II. a) Le recours du 30
septembre 1992 est rejeté.
b) Un émolument de justice
de Fr. 1'000.-- (mille francs) est mis à la charge des recourants Gilbert et
Ginette Caillet, solidairement entre eux.
c) Gilbert et Ginette
Caillet sont les débiteurs solidaires de la Commune de Tannay de la somme de
Fr. 400.-- (quatre cents francs), à titre de dépens.

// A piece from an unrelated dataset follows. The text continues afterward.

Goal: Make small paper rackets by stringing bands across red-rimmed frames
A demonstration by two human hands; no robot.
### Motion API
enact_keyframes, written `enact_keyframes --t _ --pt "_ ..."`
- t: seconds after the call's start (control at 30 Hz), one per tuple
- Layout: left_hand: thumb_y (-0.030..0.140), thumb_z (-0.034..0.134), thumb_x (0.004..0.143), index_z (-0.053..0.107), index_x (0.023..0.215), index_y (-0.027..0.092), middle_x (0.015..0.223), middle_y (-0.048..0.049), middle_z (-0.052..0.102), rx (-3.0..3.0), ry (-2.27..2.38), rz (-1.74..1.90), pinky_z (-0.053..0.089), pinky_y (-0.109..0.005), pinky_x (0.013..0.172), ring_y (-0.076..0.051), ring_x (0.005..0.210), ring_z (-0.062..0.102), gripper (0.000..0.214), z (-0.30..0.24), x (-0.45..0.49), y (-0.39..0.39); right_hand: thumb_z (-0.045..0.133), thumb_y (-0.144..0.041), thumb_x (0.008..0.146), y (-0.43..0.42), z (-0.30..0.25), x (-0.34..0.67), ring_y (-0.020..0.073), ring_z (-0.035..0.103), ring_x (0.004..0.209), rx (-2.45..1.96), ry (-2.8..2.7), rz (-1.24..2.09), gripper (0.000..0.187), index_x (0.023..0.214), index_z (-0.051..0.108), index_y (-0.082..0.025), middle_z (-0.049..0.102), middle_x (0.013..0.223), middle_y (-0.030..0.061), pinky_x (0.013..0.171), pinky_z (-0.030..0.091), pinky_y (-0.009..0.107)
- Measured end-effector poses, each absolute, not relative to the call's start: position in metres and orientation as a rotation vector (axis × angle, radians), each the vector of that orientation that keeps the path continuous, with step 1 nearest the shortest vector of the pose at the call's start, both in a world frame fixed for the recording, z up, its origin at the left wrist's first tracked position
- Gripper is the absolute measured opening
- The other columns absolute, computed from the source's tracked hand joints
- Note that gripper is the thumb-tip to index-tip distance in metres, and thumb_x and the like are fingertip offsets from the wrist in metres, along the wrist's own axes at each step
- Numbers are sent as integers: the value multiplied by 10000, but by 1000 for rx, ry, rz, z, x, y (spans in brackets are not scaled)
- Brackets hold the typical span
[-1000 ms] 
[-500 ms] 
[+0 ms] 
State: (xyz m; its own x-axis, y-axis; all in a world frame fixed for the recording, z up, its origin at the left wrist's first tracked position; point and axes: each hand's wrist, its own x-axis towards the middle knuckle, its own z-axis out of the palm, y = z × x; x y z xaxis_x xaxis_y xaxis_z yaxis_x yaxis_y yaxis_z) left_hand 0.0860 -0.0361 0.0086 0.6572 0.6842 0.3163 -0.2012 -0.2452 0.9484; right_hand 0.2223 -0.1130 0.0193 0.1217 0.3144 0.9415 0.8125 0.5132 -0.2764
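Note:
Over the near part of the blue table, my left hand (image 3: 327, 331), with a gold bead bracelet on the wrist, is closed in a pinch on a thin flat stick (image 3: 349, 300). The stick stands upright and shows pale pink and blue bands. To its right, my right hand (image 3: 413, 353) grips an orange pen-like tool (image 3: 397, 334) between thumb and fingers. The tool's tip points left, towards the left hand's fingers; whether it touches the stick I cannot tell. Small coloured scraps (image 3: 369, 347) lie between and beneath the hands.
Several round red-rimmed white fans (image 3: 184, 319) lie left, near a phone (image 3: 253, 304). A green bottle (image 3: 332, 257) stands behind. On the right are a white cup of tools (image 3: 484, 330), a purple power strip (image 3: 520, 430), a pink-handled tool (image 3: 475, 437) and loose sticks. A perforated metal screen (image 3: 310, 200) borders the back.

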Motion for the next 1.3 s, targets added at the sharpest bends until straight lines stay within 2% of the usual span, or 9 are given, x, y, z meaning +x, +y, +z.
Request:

d) Gilbert et Ginette Caillet sont les
débiteurs solidaires du constructeur Roland Meige de la somme de Fr. 400.--
(quatre cents francs), à titre de dépens.
mp/Lausanne, le 18 novembre 1993
Au nom du Tribunal
administratif :
Le président : La
greffière :
Le présent arrêt est communiqué aux
parties figurant sur l'avis d'envoi ci-joint.